----- INFORMATION PROVIDED

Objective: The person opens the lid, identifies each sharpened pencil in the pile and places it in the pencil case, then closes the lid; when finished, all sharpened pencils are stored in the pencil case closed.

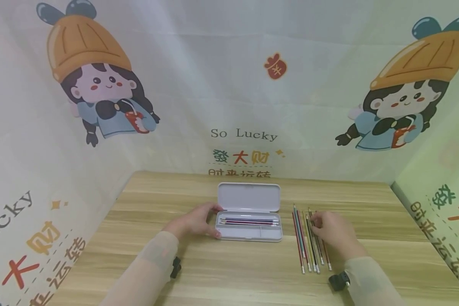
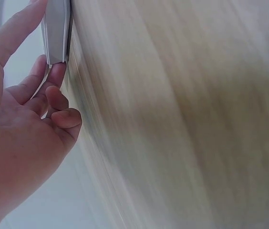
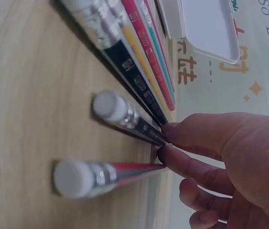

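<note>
An open white pencil case (image 1: 237, 232) lies mid-table, its lid (image 1: 248, 197) tipped back. Several pencils (image 1: 248, 222) rest lengthwise in its rear compartment. My left hand (image 1: 196, 220) grips the case's left end, thumb at the front corner and fingers at the back. In the left wrist view, fingertips touch the case's edge (image 2: 57, 47). Right of the case, my right hand (image 1: 335, 231) reaches over a loose row of pencils (image 1: 299, 238). Its thumb and index finger pinch a black pencil (image 3: 141, 128) with a white eraser; the pencil's far end is hidden.
Beside the pinched pencil lie a red-and-dark striped pencil (image 3: 129, 171) and a yellow pencil (image 3: 141, 55). The wooden table (image 1: 168, 272) meets a printed cloth backdrop (image 1: 183, 102) behind and at both sides.
</note>
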A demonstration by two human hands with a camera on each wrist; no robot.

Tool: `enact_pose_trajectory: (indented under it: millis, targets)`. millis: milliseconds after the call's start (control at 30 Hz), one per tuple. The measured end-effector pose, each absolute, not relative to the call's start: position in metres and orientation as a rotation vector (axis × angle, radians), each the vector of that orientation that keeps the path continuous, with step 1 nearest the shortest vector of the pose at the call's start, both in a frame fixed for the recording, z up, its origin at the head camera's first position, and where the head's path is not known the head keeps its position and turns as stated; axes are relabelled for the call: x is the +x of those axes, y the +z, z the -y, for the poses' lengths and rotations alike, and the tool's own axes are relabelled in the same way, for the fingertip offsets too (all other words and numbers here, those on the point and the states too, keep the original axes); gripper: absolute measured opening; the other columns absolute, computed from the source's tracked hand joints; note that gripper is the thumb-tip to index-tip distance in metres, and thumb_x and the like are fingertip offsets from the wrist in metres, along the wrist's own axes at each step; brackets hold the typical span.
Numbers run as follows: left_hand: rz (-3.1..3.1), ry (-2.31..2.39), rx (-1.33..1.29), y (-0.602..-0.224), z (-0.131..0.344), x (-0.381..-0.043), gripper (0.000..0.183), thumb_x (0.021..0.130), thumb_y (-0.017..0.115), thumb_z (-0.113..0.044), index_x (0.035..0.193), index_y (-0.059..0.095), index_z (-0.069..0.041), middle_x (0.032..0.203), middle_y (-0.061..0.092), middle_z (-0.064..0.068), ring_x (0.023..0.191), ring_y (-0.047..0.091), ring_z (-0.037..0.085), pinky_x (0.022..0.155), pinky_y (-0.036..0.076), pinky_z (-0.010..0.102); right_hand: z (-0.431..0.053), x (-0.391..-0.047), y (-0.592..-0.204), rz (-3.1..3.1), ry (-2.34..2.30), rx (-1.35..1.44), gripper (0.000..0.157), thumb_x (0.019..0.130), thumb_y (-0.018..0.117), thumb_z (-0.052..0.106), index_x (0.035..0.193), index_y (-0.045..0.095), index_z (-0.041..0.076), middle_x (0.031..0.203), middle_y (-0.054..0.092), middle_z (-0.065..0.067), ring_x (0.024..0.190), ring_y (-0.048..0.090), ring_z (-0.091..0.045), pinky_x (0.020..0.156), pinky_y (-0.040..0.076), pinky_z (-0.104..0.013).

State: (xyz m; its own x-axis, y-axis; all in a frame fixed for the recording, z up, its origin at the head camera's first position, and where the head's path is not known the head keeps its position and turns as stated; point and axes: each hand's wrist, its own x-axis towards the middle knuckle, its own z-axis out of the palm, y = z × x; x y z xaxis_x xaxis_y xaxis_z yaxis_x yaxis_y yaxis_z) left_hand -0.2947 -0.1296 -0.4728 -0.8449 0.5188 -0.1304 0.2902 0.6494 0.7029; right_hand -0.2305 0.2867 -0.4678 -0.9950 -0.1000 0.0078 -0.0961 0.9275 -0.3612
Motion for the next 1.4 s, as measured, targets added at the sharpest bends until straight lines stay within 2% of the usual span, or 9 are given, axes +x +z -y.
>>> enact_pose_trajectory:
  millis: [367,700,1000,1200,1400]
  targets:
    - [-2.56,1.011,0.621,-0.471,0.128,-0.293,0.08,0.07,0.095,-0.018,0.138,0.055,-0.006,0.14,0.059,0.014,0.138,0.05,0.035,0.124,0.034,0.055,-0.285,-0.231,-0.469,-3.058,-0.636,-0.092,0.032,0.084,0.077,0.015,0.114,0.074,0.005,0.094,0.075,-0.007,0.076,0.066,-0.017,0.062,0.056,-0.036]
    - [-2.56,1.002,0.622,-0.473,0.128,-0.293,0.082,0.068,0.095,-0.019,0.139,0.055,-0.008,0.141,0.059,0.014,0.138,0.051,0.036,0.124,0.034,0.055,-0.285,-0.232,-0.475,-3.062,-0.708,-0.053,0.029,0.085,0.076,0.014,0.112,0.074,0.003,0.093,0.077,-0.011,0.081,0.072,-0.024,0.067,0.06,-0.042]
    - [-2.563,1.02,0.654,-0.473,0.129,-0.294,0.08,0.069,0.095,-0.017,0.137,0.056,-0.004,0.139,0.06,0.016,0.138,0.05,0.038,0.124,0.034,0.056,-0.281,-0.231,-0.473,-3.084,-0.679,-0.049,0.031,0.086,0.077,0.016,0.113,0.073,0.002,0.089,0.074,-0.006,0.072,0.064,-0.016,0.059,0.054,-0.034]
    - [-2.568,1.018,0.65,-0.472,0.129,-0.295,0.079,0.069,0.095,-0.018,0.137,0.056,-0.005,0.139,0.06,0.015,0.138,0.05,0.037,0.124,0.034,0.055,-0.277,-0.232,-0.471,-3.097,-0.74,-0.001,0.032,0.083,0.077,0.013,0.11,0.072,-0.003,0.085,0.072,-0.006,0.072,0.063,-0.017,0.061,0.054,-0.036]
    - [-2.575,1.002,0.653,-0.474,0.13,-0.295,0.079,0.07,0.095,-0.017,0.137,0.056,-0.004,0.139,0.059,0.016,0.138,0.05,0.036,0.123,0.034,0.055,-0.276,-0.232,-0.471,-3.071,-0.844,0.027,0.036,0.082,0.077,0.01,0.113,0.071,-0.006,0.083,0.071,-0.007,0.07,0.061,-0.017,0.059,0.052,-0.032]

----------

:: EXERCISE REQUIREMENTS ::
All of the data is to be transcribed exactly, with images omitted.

:: SOLUTION TO THIS EXERCISE ::
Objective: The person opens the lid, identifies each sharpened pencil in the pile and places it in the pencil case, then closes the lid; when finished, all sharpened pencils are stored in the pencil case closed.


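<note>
An open white pencil case (image 1: 237, 232) lies mid-table, its lid (image 1: 248, 197) tipped back. Several pencils (image 1: 248, 222) rest lengthwise in its rear compartment. My left hand (image 1: 196, 220) grips the case's left end, thumb at the front corner and fingers at the back. In the left wrist view, fingertips touch the case's edge (image 2: 57, 47). Right of the case, my right hand (image 1: 335, 231) reaches over a loose row of pencils (image 1: 299, 238). Its thumb and index finger pinch a black pencil (image 3: 141, 128) with a white eraser; the pencil's far end is hidden.
Beside the pinched pencil lie a red-and-dark striped pencil (image 3: 129, 171) and a yellow pencil (image 3: 141, 55). The wooden table (image 1: 168, 272) meets a printed cloth backdrop (image 1: 183, 102) behind and at both sides.
</note>
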A demonstration by two human hands with a camera on each wrist; no robot.

Tool: `enact_pose_trajectory: (indented under it: millis, targets)`. millis: milliseconds after the call's start (control at 30 Hz), one per tuple. The measured end-effector pose, each absolute, not relative to the call's start: position in metres and orientation as a rotation vector (axis × angle, radians), each the vector of that orientation that keeps the path continuous, with step 1 nearest the shortest vector of the pose at the call's start, both in a frame fixed for the recording, z up, its origin at the head camera's first position, and where the head's path is not known the head keeps its position and turns as stated; axes are relabelled for the call: x is the +x of those axes, y the +z, z the -y, for the poses' lengths and rotations alike, and the tool's own axes are relabelled in the same way, for the fingertip offsets too (all other words and numbers here, those on the point and the states too, keep the original axes); gripper: absolute measured opening; the other columns absolute, computed from the source's tracked hand joints; note that gripper is the thumb-tip to index-tip distance in metres, and thumb_x and the like are fingertip offsets from the wrist in metres, along the wrist's own axes at each step; brackets hold the typical span.
Numbers run as follows: left_hand: rz (-3.1..3.1), ry (-2.31..2.39), rx (-1.33..1.29), y (-0.602..-0.224), z (-0.131..0.344), x (-0.381..-0.043), gripper (0.000..0.183), thumb_x (0.021..0.130), thumb_y (-0.017..0.115), thumb_z (-0.113..0.044), index_x (0.035..0.193), index_y (-0.059..0.095), index_z (-0.069..0.041), middle_x (0.032..0.203), middle_y (-0.061..0.092), middle_z (-0.064..0.068), ring_x (0.023..0.191), ring_y (-0.047..0.091), ring_z (-0.037..0.085), pinky_x (0.022..0.155), pinky_y (-0.036..0.076), pinky_z (-0.010..0.102); right_hand: z (-0.431..0.053), x (-0.391..-0.047), y (-0.592..-0.204), rz (-3.1..3.1), ry (-2.34..2.30), rx (-1.35..1.44), gripper (0.000..0.157), thumb_x (0.019..0.130), thumb_y (-0.018..0.117), thumb_z (-0.052..0.106), index_x (0.035..0.193), index_y (-0.045..0.095), index_z (-0.041..0.076), middle_x (0.031..0.203), middle_y (-0.054..0.092), middle_z (-0.065..0.067), ring_x (0.024..0.190), ring_y (-0.048..0.090), ring_z (-0.091..0.045), pinky_x (0.020..0.156), pinky_y (-0.040..0.076), pinky_z (-0.104..0.013).

State: (xyz m; its own x-axis, y-axis; all in a frame fixed for the recording, z up, its origin at the head camera's first position, and where the head's path is not known the head keeps its position and turns as stated; point and axes: each hand's wrist, its own x-axis towards the middle knuckle, its own z-axis out of the palm, y = z × x; x y z xaxis_x xaxis_y xaxis_z yaxis_x yaxis_y yaxis_z) left_hand -0.2947 -0.1296 -0.4728 -0.8449 0.5188 -0.1304 0.2902 0.6494 0.7029; right_hand -0.2305 0.2867 -0.4678 -0.9950 -0.1000 0.0078 -0.0961 0.9275 -0.3612
Motion for the next 1.4 s, as measured, targets added at the sharpest bends until straight lines stay within 2% of the usual span, or 9 are given, axes +x +z -y.
>>> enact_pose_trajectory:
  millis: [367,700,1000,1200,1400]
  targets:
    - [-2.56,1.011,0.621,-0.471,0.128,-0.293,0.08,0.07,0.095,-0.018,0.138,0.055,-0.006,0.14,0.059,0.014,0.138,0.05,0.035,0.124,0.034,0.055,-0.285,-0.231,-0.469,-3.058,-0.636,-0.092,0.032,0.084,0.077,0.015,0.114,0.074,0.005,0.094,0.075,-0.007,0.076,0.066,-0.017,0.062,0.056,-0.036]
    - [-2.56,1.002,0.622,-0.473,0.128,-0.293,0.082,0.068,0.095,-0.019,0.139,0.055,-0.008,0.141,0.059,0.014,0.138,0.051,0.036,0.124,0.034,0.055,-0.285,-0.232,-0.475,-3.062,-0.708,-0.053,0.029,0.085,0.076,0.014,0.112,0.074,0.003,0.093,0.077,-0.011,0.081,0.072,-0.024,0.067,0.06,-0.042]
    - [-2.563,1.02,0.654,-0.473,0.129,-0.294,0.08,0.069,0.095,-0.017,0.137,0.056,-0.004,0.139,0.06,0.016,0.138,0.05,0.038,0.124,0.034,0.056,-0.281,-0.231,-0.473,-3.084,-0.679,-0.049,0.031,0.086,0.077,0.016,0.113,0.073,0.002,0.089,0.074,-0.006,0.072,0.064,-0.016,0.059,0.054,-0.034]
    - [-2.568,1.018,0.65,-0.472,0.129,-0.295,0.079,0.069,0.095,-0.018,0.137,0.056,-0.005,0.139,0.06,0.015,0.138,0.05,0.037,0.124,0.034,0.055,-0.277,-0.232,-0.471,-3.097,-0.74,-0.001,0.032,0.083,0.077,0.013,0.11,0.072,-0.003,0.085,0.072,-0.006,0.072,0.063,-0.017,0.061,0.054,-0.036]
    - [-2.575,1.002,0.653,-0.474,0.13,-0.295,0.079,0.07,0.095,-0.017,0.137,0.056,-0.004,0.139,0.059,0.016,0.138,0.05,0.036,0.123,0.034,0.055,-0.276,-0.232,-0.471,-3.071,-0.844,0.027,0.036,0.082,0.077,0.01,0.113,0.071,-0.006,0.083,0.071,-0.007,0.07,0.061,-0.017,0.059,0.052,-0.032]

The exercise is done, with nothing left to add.